The second reason for keeping a journal is that, as written with the journal prompts pro- vided on page 70, it can be a great source of ideas. In your journal, you can write about what is important to you, your goals and aspirations, your values, and your take on everything from popular culture to current events. Coupled with the information you gather in your personal inventory, a journal is the perfect raw data from which to begin the essay writing process. Take a minimum of five min- utes a day to write or type something personal. In order to do that, you need to make the process as simple and painless as possible. Think about your habits, and which of the two help to write research paper journaling options best suits them. You can write in a book you have designated as your journal, or you can make journal entries on your computer, either in word processing documents, or in one of the many new online journal sites. If you are writing, get a journal that is small enough to carry with you everywhere you go.
Pick a time and place to write in your journal each day. If you are typing, set aside a specific time to journal. Open your journal document before going online to avoid distractions. If you are considering an online journal, visit www. Some sites require you to type entries while online, and others have downloadable diaries that may be added to at any time. A potential problem with these types of sites is the distractions. Consider trying some of the following prompts to shake up an existing journal, or to get you started on a new one. If you are new to journaling, find some paper, or open a word processor document, and write about yourself, the world as you see it, a good thing that happened today, a bad thing that happened today. The subjects are limitless, but remember to keep it about you. Use the following prompts to help you if you are stuck, or want some direction for your writing. Use as many details as possible to show, rather than tell, why they are so important to you. Be as personal as possible: how has the event changed your thinking? How has it impacted your daily life or your future plans? Did you learn something about yourself or the world? Are you a changed person because you took the risk?
Describe it in great detail and remember to keep it personal.
Recount the expe- rience as specifically as possible, using the five senses to detail it. Listen to a certain kind of music while studying or reading? Cook something for yourself when you are stressed out? Aside from the requisite world peace and clean environment, think about the day-to-day things that would make a difference to you.
Would your favorite band per- form free concerts at your school every Saturday?
Once you begin the essay writing stage, your journal will become an invaluable tool. It can help you to use the right tone, neither too casual nor too formal, so that your essay sounds like you. While rereading it, make note of the words you use and what your voice sounds like when you write.

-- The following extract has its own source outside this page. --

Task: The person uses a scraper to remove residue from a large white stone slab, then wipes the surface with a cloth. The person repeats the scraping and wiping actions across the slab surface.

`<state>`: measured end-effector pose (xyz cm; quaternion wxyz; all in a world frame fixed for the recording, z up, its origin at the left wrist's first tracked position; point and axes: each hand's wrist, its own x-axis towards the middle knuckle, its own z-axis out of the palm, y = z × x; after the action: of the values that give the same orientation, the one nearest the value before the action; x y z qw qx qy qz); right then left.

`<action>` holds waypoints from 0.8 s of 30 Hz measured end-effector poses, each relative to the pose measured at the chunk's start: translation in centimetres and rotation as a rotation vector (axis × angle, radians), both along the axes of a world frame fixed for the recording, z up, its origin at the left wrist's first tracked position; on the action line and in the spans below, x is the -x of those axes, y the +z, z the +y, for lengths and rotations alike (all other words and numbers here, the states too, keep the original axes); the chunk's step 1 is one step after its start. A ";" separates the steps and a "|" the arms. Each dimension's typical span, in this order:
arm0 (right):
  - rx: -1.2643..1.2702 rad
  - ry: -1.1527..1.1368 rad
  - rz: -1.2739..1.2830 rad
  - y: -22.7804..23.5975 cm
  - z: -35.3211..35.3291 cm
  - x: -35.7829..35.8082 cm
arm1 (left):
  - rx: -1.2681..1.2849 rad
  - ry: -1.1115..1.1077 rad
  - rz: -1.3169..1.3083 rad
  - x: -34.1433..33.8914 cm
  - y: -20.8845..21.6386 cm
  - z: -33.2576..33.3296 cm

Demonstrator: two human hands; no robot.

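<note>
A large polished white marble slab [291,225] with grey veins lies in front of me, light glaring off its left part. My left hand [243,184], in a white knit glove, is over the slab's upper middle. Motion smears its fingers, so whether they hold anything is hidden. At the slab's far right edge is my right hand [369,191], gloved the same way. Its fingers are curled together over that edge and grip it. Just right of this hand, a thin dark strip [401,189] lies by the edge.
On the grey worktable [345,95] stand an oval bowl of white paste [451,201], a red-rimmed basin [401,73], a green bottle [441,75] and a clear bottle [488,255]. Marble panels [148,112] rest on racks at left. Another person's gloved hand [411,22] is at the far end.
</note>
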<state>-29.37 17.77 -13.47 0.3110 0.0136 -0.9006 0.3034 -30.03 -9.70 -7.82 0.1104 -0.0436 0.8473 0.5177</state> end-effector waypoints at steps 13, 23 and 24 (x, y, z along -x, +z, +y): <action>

Also, coursework resources make note of the ideas and topics that hold your interest.
PERSONAL INVENTORY The personal inventory in this section is designed to help you mine your life for raw mate- rial that you can use in your essay. Although you should include as much information as possible in a college admissions essay, keep in mind a number of important qualities that readers are looking for. The qualities you will be rated in include: creative, original thoughts motivation self confidence independence, initiative intellectual ability What activities and experiences can you write about that highlight one or more of these? How can you show (rather than tell) in your essay that you have these qualities? List anything and everything that comes to mind for each section, leav- ing a few lines between each entry (so you can fill them out with details later). History Think back to your earliest memory, and go from there. Move chronologically, cat- aloguing events in your life, until you reach the most recent one(s). Spend the most time coursework resources on the past few years, unless you already know you will write about an event from your childhood. Achievements and Accomplishments List all awards or other commendations you have received (academic, extra-cur- ricular, etc. Include goals you have reached or accomplished, that coursework resources may not have been recognized by others. What has been important to you and your personal growth? Activities Outside the classroom, what have you spent your time doing?
Why did you start the activity, and, if applicable, why do you continue with it? Remem- ber, many of these are listed in other places on your application.
Think about things you have done that are not mentioned elsewhere, or not given significant attention, on the rest of the application. Influences Make a list of the people, events, works of art, literature, and music that have affected you. You may want to ask friends and family members to help with this.
Passions What makes your blood boil or your heart beat faster? Is there a sports team you follow with fervor, a book you have read ten times, a topic of local, national, or global importance that gets you riled up? They include a free choice topic, which is often used for exit essays. The first five come from the Com- mon Application, which is currently accepted by over two hundred colleges and universi- ties. Schools that have their own applications often use these same topics as well. Evaluate a significant experience, achievement, risk you have taken, or ethical dilemma you have faced, and its impact on you. You are guaranteed to write an original essay if you focus on something that you alone expe- rienced or find significance in.
Writing an essay on what it felt like to drive a car alone for the first time, for instance, or why you enjoy preparing a favorite recipe, can show your creativity and your willingness to see the big picture.